As an accomplished historian and an insider, MacCarthy is very good at identifying the anthropological details that really tell this story. In the counties and shires she perceives that the demands of “living in the country” were regarded as work, their obligations far more onerous than those of competing professional or business interests; and how the upper class will defer to a house before its inhabitants. When the very rich Lord Cowdray bought Parham Park, an Elizabethan manor house, he filled it with the house’s family portraits, not his own. In country houses MacCarthy finds a respect for custom and long usage so comprehensive that it even applied to jokes, which acquired a kind of long-service award from multiple retellings. Here, all change is for the worse. “[They] saw a virtue in recurrence. The routines of the [country] household linked in closely with the seasons, from the winter to the summer, from the long days to the short days, from seed time to the harvest, as it was and as they hoped against hope it always would be, the rich man in his castle, the poor man at his gate”, she writes, which recalls us to the whiff of the farmyard that hangs about the whole deb thing – manifestly so in terms like “the season” and the rankly agricultural “deb of the year”.

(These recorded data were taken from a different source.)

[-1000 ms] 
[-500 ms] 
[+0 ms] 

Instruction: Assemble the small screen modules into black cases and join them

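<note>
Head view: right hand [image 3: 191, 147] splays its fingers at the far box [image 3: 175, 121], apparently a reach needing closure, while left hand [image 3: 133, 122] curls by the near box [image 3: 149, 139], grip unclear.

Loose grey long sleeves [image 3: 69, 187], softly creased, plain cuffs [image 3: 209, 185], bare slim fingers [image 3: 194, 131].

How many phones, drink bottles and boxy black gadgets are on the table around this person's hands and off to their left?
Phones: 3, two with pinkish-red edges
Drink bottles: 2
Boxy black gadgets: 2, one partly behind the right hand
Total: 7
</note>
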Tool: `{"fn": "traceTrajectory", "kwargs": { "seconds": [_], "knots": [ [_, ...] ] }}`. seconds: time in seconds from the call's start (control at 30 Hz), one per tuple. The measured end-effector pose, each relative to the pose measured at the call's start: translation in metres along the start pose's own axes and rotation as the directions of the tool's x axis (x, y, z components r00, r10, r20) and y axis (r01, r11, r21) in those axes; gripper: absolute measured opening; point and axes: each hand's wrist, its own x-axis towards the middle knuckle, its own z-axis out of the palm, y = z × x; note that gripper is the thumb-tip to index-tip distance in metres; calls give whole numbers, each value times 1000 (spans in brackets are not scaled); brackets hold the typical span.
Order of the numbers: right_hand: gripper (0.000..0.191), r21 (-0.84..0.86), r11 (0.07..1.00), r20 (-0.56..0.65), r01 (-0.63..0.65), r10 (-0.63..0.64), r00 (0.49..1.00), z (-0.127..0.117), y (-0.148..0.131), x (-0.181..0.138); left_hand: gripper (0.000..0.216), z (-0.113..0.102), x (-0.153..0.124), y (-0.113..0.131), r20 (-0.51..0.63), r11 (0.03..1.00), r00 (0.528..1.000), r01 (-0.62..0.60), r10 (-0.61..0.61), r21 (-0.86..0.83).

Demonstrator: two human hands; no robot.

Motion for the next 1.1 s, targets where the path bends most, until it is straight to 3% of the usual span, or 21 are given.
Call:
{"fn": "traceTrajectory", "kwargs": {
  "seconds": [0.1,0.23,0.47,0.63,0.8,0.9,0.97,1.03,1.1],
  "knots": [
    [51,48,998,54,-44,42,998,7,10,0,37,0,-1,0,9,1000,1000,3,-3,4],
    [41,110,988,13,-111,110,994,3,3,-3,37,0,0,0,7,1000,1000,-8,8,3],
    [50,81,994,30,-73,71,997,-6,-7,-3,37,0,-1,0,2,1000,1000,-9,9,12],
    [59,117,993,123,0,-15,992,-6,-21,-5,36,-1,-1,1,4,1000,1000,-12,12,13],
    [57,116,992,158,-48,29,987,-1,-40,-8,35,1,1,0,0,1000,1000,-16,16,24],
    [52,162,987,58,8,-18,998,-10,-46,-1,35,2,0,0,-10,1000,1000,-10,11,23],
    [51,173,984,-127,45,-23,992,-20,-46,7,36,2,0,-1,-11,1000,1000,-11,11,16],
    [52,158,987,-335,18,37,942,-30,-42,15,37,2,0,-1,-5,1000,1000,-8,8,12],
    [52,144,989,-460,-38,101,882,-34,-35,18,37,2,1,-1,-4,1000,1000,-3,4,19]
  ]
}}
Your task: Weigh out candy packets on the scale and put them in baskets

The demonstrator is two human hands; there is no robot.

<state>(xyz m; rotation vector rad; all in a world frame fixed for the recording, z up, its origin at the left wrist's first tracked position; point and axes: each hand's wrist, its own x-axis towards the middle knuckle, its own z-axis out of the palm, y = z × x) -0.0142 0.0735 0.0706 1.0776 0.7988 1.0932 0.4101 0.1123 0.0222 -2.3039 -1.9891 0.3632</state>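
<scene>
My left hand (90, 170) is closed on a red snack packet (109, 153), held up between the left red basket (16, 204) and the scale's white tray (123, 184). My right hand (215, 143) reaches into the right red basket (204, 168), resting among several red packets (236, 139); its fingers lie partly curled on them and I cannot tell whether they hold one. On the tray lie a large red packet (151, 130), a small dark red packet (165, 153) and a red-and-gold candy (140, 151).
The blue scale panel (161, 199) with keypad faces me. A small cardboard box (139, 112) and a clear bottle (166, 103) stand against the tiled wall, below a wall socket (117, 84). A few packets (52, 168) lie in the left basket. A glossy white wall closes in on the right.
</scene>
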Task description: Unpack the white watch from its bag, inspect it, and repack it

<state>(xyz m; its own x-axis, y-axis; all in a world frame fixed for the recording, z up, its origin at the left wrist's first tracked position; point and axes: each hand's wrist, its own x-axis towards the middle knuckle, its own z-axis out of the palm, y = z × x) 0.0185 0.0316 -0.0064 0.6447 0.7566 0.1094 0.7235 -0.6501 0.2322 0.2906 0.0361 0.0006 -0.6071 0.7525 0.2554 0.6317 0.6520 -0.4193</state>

I could have done with more of that earthiness. If this book has a fault, it is in MacCarthy’s diffidence over matters of sex. As Mary Pakenham’s dismay makes clear, the coming-out season is principally concerned with eligibility for marriage; yet there is no sense that this meant anything to MacCarthy or even, in this account, to the other debs. When girls were crying in the loo for lack of dancing partners, it wasn’t just because they were failing at the task; it was because nobody fancied them. It must have been heartbreaking. But Fiona MacCarthy, whose own sexual destiny manifestly lay elsewhere, can’t quite take it seriously. Here, the historian has engulfed the girl, and Last Curtsey loses something from her loss.